**INSTRUCTIONS TO FOLLOW**
Copy every line of the data that includes the string "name".

**MATERIAL TO PROCESS**
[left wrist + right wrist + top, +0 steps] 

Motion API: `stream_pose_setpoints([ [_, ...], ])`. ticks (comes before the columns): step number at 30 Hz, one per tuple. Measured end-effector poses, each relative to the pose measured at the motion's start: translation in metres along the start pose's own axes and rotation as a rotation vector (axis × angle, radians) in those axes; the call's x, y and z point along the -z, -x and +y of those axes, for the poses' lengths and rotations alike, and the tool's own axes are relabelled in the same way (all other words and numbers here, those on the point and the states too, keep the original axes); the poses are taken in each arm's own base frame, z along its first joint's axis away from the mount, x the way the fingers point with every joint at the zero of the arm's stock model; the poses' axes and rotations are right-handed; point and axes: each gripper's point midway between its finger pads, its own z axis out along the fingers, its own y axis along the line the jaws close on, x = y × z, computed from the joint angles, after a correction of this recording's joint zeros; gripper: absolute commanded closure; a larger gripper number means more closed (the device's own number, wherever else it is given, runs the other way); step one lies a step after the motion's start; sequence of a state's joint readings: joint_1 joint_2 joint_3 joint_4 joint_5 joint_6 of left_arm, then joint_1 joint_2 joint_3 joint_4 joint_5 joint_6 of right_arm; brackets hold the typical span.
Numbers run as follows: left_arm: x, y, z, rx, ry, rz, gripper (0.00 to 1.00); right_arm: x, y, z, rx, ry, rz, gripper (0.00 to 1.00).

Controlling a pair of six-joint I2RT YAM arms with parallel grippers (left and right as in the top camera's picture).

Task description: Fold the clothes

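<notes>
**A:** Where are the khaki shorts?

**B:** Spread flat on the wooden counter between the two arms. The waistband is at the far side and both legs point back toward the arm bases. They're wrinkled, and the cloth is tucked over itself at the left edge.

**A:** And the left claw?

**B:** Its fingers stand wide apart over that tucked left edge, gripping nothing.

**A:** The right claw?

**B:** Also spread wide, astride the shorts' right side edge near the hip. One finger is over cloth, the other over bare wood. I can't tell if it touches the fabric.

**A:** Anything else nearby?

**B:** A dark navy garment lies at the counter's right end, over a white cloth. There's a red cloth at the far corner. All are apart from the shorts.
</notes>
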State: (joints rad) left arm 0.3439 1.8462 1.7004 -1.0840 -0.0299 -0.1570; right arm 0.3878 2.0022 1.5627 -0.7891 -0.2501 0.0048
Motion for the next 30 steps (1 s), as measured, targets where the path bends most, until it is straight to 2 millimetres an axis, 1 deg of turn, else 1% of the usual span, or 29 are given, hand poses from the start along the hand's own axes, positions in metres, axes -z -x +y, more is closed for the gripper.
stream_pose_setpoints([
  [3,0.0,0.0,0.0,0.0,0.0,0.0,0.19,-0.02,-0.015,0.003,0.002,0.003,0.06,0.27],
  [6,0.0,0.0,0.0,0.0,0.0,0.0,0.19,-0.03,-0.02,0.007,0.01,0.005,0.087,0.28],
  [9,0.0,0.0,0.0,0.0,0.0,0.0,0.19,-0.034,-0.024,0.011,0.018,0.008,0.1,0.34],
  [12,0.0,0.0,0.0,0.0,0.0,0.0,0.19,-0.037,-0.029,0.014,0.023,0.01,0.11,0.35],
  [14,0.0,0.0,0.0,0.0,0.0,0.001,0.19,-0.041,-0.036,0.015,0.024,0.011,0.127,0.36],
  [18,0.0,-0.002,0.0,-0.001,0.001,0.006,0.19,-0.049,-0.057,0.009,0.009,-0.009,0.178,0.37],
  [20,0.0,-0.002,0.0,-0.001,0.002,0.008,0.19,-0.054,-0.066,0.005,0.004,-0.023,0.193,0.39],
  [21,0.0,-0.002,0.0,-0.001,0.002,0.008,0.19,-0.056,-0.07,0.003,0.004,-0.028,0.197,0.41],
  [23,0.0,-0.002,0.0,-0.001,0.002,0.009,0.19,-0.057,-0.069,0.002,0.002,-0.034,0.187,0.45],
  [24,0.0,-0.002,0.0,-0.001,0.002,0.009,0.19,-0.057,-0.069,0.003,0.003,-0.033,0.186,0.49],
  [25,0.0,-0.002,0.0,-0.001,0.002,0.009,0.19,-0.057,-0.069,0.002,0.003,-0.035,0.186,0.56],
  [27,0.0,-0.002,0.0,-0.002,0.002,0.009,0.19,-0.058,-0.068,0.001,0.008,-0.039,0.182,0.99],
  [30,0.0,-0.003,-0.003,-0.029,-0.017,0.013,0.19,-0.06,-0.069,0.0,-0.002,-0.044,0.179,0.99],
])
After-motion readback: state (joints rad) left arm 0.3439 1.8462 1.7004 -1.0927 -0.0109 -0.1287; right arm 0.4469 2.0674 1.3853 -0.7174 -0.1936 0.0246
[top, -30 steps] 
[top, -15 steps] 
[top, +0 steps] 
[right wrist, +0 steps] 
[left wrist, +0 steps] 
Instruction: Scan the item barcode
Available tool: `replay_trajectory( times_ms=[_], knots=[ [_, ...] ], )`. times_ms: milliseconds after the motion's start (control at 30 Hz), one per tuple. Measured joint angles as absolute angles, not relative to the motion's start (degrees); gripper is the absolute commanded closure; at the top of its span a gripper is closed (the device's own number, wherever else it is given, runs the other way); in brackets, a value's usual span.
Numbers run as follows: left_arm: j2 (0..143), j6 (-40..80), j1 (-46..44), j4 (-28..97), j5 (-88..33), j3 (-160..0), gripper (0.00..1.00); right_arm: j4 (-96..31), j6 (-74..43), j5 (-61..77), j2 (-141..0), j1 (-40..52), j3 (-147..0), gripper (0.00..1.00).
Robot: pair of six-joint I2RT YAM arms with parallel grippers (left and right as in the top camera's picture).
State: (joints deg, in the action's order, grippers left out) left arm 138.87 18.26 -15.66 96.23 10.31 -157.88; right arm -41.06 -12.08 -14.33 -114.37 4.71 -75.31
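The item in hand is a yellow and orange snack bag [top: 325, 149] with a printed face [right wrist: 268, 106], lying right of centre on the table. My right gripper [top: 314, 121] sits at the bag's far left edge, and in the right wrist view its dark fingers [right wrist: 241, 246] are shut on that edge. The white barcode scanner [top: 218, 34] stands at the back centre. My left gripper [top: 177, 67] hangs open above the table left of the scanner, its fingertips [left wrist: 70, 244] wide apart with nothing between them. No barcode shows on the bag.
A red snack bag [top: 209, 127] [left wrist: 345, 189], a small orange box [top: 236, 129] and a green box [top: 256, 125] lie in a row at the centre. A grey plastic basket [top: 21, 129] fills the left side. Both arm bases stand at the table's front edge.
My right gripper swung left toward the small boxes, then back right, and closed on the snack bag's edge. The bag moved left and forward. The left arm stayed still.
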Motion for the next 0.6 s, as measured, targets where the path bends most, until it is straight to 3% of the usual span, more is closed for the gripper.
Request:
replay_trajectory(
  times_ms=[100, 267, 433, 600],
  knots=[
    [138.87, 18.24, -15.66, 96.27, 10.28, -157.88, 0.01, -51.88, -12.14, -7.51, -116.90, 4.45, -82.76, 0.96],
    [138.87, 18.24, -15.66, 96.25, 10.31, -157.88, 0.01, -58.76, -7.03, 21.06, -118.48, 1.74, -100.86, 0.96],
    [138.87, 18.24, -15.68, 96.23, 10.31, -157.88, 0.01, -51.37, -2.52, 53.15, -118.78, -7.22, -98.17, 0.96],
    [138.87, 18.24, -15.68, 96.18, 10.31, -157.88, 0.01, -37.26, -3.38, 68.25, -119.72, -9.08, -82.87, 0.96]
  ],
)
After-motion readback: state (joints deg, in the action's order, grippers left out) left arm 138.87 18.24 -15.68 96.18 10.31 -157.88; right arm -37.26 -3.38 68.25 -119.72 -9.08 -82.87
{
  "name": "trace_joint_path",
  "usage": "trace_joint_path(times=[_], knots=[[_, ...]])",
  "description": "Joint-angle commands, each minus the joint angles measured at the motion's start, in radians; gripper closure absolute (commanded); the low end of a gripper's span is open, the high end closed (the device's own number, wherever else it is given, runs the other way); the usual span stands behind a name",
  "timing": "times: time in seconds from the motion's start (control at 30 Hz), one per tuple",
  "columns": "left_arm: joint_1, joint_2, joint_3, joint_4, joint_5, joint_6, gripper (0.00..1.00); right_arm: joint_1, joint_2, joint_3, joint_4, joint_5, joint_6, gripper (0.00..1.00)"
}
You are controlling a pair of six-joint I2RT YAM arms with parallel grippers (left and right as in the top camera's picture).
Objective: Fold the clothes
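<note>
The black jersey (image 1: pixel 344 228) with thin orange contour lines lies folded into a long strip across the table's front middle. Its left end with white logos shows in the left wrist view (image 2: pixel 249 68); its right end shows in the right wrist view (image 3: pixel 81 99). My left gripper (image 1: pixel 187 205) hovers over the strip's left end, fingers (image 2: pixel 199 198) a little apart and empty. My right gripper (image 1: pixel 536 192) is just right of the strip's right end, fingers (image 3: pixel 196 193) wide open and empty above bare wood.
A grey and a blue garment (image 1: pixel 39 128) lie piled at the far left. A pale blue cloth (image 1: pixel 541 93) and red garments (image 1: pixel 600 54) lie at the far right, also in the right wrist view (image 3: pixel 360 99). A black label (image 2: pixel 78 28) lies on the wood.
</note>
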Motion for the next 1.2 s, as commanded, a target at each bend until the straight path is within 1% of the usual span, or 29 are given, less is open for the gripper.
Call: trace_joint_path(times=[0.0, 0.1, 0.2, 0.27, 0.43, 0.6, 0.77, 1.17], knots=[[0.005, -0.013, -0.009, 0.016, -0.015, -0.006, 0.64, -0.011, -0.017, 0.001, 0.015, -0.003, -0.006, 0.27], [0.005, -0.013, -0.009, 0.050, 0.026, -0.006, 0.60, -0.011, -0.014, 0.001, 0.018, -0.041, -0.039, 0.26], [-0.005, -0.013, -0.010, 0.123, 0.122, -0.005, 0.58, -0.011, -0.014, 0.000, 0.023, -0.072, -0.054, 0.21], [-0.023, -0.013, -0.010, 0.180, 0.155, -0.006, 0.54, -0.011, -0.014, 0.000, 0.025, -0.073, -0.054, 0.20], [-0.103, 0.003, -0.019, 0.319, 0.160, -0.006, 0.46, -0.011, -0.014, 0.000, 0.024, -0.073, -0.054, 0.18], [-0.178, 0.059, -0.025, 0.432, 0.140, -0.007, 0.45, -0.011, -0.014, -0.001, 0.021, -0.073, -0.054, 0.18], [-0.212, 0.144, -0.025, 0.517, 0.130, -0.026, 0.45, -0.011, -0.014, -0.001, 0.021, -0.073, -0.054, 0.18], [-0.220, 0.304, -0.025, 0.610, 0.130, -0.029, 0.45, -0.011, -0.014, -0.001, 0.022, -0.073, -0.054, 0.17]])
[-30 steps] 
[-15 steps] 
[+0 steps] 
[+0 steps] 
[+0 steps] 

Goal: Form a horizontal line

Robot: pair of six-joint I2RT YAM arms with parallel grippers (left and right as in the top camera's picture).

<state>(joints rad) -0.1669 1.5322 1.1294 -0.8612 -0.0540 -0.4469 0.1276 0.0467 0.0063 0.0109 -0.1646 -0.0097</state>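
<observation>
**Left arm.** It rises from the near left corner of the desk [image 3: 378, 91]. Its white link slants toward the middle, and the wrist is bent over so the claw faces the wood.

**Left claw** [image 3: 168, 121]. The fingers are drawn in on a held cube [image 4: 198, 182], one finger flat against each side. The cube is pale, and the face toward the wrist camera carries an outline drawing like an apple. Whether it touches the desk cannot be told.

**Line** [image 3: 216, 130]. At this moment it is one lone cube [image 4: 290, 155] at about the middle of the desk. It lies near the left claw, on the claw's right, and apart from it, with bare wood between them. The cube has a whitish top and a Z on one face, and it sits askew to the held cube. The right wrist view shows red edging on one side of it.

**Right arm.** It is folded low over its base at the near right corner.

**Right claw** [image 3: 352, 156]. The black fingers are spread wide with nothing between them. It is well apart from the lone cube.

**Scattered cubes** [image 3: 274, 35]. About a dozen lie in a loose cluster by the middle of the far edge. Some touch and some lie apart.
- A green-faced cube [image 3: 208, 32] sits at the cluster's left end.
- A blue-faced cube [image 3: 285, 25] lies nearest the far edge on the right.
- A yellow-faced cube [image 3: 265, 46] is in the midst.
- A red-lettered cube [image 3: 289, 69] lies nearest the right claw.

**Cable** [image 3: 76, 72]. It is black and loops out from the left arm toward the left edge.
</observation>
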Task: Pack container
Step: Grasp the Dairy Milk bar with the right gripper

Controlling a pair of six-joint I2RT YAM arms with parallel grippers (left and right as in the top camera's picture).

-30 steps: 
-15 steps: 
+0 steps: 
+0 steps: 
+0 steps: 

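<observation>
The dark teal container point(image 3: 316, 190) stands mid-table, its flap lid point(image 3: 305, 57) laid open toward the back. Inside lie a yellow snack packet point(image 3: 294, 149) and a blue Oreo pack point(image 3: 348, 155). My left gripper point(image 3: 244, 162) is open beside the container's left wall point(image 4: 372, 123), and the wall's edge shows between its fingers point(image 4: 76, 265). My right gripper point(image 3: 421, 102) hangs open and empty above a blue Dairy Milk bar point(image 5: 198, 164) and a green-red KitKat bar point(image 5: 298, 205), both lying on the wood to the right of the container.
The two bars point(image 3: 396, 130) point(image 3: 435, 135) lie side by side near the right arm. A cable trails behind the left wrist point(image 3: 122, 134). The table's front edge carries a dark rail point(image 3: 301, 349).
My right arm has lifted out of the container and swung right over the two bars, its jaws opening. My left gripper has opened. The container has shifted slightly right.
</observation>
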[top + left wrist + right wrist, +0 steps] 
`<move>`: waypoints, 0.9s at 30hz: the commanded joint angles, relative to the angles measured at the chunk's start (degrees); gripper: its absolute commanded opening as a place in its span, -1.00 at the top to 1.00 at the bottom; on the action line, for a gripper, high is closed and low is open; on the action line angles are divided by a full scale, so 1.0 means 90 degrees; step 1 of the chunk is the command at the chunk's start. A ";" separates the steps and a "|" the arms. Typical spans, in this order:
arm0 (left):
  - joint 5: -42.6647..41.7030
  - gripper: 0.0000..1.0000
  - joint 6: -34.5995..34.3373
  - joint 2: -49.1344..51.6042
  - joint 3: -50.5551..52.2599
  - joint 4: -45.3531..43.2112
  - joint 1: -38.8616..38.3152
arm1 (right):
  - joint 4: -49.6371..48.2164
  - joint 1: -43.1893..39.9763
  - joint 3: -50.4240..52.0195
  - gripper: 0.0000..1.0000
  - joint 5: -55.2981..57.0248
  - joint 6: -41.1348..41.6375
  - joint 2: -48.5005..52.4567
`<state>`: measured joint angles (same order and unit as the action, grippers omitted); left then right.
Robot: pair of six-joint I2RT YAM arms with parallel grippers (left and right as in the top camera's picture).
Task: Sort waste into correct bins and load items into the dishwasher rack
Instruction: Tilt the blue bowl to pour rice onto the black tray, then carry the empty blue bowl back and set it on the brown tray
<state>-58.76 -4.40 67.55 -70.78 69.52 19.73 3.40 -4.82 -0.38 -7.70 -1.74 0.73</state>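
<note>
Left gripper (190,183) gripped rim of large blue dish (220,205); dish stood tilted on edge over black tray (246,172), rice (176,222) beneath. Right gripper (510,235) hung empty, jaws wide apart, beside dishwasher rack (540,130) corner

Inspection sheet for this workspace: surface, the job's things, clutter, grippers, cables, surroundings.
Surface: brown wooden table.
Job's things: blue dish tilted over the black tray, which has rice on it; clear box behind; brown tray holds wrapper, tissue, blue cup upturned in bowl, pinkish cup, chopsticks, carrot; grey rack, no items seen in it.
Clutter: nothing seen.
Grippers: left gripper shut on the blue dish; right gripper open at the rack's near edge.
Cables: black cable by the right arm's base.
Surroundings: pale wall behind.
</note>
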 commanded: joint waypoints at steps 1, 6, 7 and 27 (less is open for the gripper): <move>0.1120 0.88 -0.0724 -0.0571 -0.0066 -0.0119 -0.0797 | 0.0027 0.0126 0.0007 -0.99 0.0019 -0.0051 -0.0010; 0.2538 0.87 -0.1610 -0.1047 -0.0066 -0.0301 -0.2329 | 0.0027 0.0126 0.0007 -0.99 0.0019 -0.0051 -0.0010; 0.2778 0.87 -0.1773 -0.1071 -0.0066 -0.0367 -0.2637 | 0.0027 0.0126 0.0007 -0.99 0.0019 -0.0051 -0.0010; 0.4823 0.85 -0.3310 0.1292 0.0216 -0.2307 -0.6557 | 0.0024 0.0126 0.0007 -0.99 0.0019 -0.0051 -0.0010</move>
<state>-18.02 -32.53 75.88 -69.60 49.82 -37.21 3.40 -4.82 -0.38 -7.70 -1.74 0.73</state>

**EXPECTED OUTPUT**
  "name": "trace_joint_path",
  "description": "Joint-angle commands, each minus the joint angles measured at the motion's start, in radians; gripper closure absolute (commanded); the low end of a gripper's span is open, the high end closed (the device's own number, wherever else it is given, runs the other way); the usual span stands behind a name",

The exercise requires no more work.